[Stored data]
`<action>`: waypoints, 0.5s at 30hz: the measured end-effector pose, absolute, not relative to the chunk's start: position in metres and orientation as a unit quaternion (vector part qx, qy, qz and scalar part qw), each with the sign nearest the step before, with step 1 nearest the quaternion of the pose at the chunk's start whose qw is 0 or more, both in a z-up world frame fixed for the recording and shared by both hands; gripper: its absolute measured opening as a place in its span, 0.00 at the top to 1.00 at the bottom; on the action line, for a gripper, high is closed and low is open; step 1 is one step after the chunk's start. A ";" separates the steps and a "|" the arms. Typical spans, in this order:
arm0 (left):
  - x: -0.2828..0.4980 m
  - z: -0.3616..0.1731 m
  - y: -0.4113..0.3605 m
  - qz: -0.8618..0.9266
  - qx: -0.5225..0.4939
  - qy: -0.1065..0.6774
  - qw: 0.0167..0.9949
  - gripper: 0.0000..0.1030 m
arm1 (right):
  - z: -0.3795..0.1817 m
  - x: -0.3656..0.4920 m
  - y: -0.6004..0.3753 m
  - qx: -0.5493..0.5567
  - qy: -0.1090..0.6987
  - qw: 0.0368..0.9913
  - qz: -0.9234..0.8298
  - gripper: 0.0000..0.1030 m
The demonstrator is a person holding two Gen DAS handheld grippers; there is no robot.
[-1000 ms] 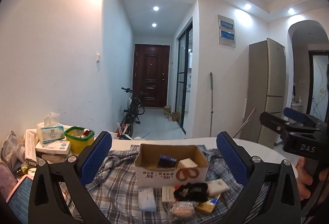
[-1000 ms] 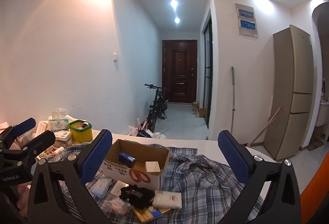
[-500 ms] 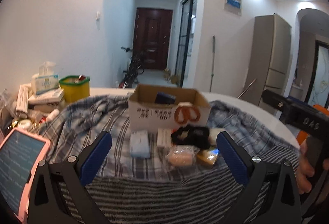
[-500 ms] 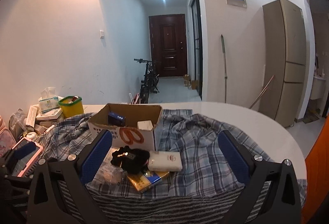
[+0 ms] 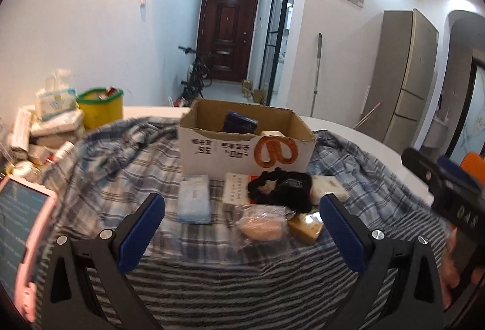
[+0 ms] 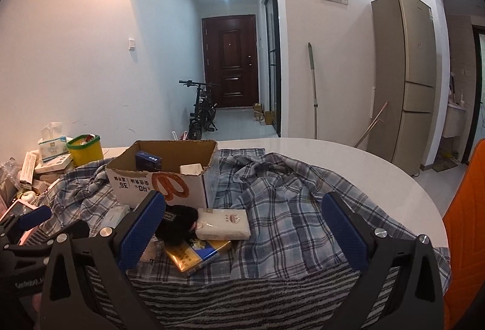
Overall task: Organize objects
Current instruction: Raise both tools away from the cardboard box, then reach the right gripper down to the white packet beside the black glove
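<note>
An open cardboard box (image 5: pixel 242 148) (image 6: pixel 160 181) stands on a plaid cloth and holds a dark blue box (image 5: pixel 239 122) and a white item. In front of it lie a light blue packet (image 5: pixel 194 202), a white carton (image 5: pixel 235 190), a black scrunchie (image 5: pixel 282 187) (image 6: pixel 178 224), a white tissue pack (image 6: pixel 222 224), a clear-wrapped pinkish item (image 5: pixel 262 225) and a gold box (image 6: pixel 197 254) (image 5: pixel 304 228). My left gripper (image 5: pixel 242 227) is open and empty, just short of these items. My right gripper (image 6: pixel 244 230) is open and empty, to their right.
A yellow tub with a green rim (image 5: pixel 101 111), a tissue box (image 5: pixel 54 101) and stacked cartons crowd the table's left end. A pink-cased tablet (image 5: pixel 18 224) lies at the near left. An orange chair (image 6: pixel 466 224) stands at the right. The white round table's edge (image 6: pixel 379 178) curves behind.
Both grippers have tilted down and moved closer to the items in front of the box. Both stay open and empty.
</note>
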State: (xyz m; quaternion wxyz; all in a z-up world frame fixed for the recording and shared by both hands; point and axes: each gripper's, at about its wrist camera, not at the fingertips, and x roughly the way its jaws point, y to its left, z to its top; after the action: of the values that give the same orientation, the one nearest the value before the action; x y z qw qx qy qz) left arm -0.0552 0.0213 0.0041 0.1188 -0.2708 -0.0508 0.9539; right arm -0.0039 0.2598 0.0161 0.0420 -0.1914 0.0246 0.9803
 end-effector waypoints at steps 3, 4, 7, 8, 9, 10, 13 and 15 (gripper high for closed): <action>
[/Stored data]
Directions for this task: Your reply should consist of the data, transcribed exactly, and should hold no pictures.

Expected answer:
`<action>`: waypoints, 0.5s at 30hz: the measured end-effector pose, absolute, not relative to the chunk's start: position in metres and orientation as a unit quaternion (vector part qx, qy, qz and scalar part qw), each with the sign nearest the step before, with step 1 nearest the quaternion of the pose at the chunk's start whose qw is 0 or more, both in a z-up world frame fixed for the recording and shared by both hands; gripper: its absolute measured opening as a place in its span, 0.00 at the top to 1.00 at the bottom; on the action line, for a gripper, high is closed and low is open; step 1 is one step after the chunk's start. A ";" separates the steps and a "|" the arms. Typical spans, in this order:
arm0 (left):
  - x: -0.2828..0.4980 m
  - z: -0.3616..0.1731 m
  - y: -0.4113..0.3605 m
  - qz: -0.8618..0.9266
  - qx: -0.5225..0.4939
  - qy: -0.1065..0.6774
  - qw: 0.0167..0.9949
  - gripper: 0.0000..0.1030 m
arm1 (right):
  - z: -0.3795..0.1817 m
  - x: -0.3656..0.4920 m
  - y: -0.6004..0.3753 m
  - qx: -0.5493..0.5567
  - qy: -0.1090..0.6987
  - qw: 0.0368..0.9913
  - qz: -0.9234..0.8298
  - gripper: 0.0000..0.1030 m
The demonstrator is a person holding two Gen DAS handheld grippers; there is no robot.
[-1000 ms] 
[-1000 ms] 
[-500 ms] 
[-500 ms] 
[+0 ms] 
[+0 ms] 
Overall task: Organize objects
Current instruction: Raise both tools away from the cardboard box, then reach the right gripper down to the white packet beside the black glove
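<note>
An open cardboard box (image 5: pixel 242 148) (image 6: pixel 160 181) stands on a plaid cloth and holds a dark blue box (image 5: pixel 239 122) and a white item. In front of it lie a light blue packet (image 5: pixel 194 202), a white carton (image 5: pixel 235 190), a black scrunchie (image 5: pixel 282 187) (image 6: pixel 178 224), a white tissue pack (image 6: pixel 222 224), a clear-wrapped pinkish item (image 5: pixel 262 225) and a gold box (image 6: pixel 197 254) (image 5: pixel 304 228). My left gripper (image 5: pixel 242 227) is open and empty, just short of these items. My right gripper (image 6: pixel 244 230) is open and empty, to their right.
A yellow tub with a green rim (image 5: pixel 101 111), a tissue box (image 5: pixel 54 101) and stacked cartons crowd the table's left end. A pink-cased tablet (image 5: pixel 18 224) lies at the near left. An orange chair (image 6: pixel 466 224) stands at the right. The white round table's edge (image 6: pixel 379 178) curves behind.
Both grippers have tilted down and moved closer to the items in front of the box. Both stay open and empty.
</note>
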State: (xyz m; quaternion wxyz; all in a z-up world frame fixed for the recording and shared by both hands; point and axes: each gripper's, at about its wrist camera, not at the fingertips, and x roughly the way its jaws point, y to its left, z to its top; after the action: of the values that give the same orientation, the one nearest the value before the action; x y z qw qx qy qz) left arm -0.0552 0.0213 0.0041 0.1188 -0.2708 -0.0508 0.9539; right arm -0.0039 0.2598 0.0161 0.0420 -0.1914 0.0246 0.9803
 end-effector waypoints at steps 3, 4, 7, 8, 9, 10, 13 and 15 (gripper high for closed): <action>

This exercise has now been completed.